# Task brief:
When you reach the line containing "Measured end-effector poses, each" in the data below, begin returning lines exactly as written, and stop once the line containing "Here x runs" has been returned.

# Supplied data:
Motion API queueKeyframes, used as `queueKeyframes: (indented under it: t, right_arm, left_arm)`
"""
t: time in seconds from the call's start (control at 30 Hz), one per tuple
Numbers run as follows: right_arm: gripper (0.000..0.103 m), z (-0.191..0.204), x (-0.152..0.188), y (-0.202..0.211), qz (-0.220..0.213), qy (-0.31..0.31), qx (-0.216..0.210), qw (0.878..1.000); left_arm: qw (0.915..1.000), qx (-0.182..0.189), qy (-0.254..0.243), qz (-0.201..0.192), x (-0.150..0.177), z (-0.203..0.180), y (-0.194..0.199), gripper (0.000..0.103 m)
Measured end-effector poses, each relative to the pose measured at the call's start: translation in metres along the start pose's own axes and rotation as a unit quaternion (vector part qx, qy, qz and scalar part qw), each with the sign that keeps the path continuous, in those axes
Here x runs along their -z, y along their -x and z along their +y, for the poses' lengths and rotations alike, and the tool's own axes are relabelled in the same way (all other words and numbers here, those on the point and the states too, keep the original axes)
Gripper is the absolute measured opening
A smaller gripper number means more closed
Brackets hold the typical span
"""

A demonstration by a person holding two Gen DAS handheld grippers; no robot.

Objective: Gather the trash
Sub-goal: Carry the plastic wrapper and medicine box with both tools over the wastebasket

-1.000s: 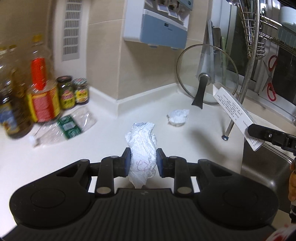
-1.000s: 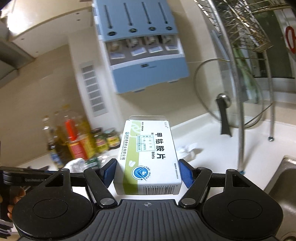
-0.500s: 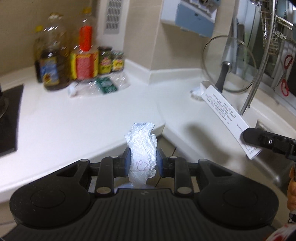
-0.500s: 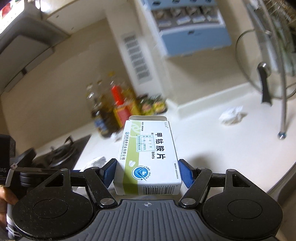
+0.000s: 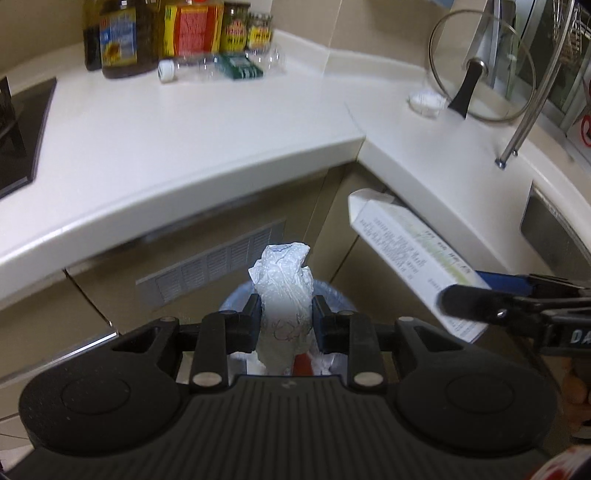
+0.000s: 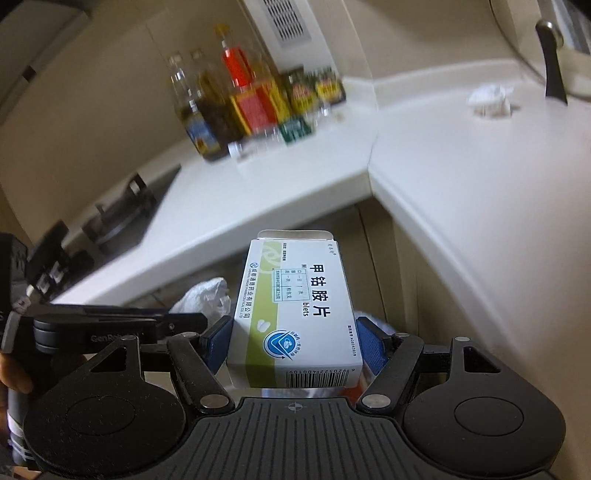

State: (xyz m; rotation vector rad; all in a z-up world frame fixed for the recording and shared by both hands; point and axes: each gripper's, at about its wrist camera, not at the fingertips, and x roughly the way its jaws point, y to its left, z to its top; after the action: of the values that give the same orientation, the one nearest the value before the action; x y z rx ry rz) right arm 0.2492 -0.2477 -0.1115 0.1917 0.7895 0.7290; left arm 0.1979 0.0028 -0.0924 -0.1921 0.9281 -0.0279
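bin (image 5: pixel 334 295) is seen directly beneath the left tool (image 5: pixel 284 325), which is pinched on a crumpled tissue (image 5: pixel 282 291) held upright. the right tool (image 6: pixel 293 349), clamped on a medicine box (image 6: pixel 295 314), is judged slightly off to the side, box pointing toward the worktop (image 5: pixel 184 140).

On the desk (image 5: pixel 192 147), oil bottles (image 5: pixel 122 40) and jars (image 5: pixel 245 27) stand against the back wall, with a flattened plastic bottle (image 5: pixel 221 66) lying just before them. A stove (image 5: pixel 22 122) sits at the desk's left end. Right of the corner, a crumpled tissue (image 5: pixel 426 101) lies beside a leaning pot lid (image 5: pixel 480 62). A bin (image 5: pixel 332 295) stands below the desk's edge.
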Motion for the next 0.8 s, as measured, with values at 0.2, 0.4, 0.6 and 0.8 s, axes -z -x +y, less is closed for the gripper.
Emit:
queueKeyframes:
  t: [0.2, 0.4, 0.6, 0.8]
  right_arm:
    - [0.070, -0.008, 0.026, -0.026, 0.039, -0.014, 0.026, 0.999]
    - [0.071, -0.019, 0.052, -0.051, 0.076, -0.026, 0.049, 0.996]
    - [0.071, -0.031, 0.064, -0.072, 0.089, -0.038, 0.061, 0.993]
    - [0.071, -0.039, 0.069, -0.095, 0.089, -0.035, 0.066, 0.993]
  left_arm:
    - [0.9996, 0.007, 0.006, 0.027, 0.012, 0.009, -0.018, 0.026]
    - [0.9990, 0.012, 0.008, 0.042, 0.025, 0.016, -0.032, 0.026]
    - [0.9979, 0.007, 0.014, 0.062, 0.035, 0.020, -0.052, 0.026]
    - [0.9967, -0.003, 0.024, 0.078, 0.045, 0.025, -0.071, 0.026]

# Result:
Measured end-effector poses, each relative to the pose measured at the call's start: translation in metres along the start pose's own axes and rotation as a unit quaternion (vector part qx, qy, qz and scalar part qw), each with the sign that keeps the path continuous, in those axes
Here x runs along their -z, y along their -x and z along their +y, for the poses' lengths and rotations alike, and the tool's own axes are relabelled in the same way (all other words and numbers here, those on the point and the states too, keep the original axes)

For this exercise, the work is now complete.